A nurse had asked him whether or not the painkillers just particularly made him fond of the stuff – and he responded that it was his granddaughter May’s favorite drink when she was little. The nurse sat there, completely and totally enveloped in the man’s stories regarding his granddaughter and the endless times he was tasked with watching over her as she grew up. His face settled into a completely content smile when talking about this time period in his life – even this close to death with this much pain radiating through his bones. The nurse simply stared and let her face match the relaxed state of his and let her mind wander off, picturing the scenes of jovial joy in both of their faces. He’d mention all the time about how she’d talk back to him even as a five-year-old. He’d attempt to feed her something she was too picky for – she’d snap her fingers and go “nuh-uh”, perfectly mimicking something she saw on the TV a meal beforehand. The first time he saw her do it, it sent him into a laughing fit so strong he fell backwards into the china cabinet sitting in the dining room and nearly knocked it over. He remembered the first time he ever took her to an amusement park – rattling off details of the duo riding rickety old rides with near-pinpoint precision and deadly accuracy. The tone of his voice took dramatic leaps and bounds with each time his granddaughter’s face changed during the first time they ever went up a rollercoaster hill. This wasn’t the first day that the man had gushed about these stories endlessly – and it perhaps wasn’t even his strongest performance recounting them during the year. However, the nurses were keeping count of every time he would – and frequently discussed which time he seemed to be having the most fun.

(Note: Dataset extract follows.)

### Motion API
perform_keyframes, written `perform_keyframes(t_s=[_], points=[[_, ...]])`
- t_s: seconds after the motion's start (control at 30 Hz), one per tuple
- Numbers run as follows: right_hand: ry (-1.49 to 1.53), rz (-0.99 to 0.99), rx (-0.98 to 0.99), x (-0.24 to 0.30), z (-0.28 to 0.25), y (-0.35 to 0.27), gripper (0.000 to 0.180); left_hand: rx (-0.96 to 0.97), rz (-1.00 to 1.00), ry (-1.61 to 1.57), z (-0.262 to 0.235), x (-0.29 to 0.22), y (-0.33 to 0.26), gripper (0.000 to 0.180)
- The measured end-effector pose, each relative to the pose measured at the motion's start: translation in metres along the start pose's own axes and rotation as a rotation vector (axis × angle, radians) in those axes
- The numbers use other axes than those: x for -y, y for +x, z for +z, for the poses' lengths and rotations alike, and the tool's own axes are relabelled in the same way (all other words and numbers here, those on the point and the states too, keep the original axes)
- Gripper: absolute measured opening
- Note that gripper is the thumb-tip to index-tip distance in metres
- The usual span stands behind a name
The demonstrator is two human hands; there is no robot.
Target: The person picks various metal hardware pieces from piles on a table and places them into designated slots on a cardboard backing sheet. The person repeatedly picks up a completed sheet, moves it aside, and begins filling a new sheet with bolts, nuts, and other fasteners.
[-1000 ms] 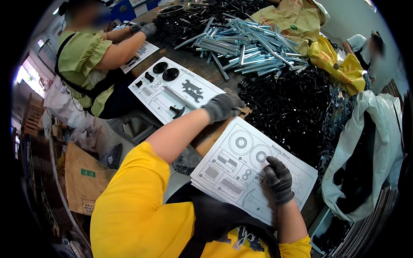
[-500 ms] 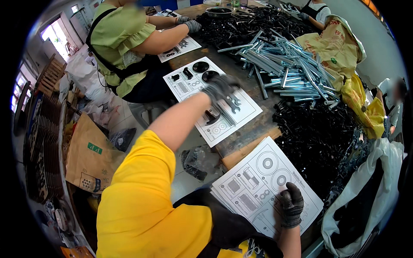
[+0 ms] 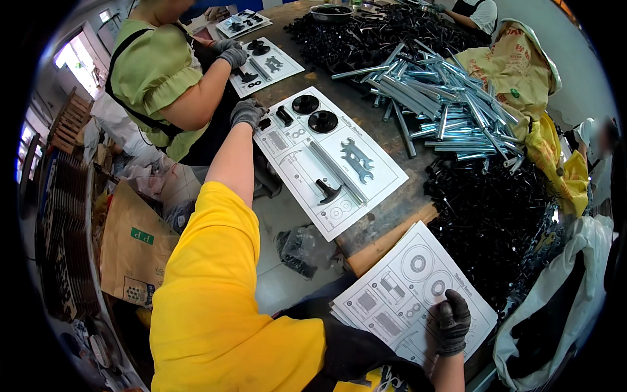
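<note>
White parts sheet (image 3: 330,160) flat on table, black parts, grey wrench (image 3: 356,161) atop.

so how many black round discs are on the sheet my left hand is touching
2 black round discs: one near the sheet's top edge, the other just right of and below it, close together. The left hand rests on the sheet's upper left corner. None looks hidden.

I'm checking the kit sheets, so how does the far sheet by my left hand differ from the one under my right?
The far sheet carries black parts, a rod and a wrench; the near sheet lies bare. The left hand touches the far sheet's corner; the right hand presses the near one. Both show printed outlines.
</note>
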State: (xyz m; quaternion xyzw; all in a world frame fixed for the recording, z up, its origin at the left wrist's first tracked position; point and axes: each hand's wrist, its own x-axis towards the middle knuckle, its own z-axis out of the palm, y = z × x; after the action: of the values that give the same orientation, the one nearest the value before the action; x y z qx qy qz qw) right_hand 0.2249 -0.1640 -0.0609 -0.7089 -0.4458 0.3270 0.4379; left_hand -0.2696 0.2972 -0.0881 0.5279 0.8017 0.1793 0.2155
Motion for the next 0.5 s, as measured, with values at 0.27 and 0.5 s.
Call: perform_keyframes(t_s=[0.27,0.5], points=[[0.007,0.018,-0.017,-0.002,0.002,0.0,0.025,0.13,0.173,0.62,0.008,0.018,0.028,0.035],[0.009,-0.006,-0.017,0.007,0.004,0.0,0.025,0.157,0.337,0.602,0.015,0.034,0.041,0.035]])
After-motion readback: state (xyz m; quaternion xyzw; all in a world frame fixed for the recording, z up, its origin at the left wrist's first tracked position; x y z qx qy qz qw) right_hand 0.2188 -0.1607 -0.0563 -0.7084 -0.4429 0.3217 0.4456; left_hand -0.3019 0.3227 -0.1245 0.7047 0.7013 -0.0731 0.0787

More frequently than not, these gigantic tirades of nostalgic love tended to flow out of the man whenever he knew that his granddaughter was coming to give him a visit. She had recently confided that seeing him wrapped up with all the standard, gaudy hospital equipment was giving her a terrible feeling in the pit of her stomach as of recently, and that his frequent morbid jokes only were making her more saddened in the recent few trips. However, if she ever seemed too dejected about anything in particular, he – even now – would go, “Where are you and where the hell is May?” He had been doing it with stunning regularity ever since she said her first curse word around him. She was fourteen years old and had recently been getting into online video games – she swore like a sailor because of it. The first time she let one slip out near her grandfather, she expected a lecture. When he let that one fly, instead, he became May’s favorite grandpa.
She came bursting into the room the same as she would any other day.
“HEY not crying, totally not crying. I love you Papa. You look so good today – I..I – I just hey here’s food, we got food.”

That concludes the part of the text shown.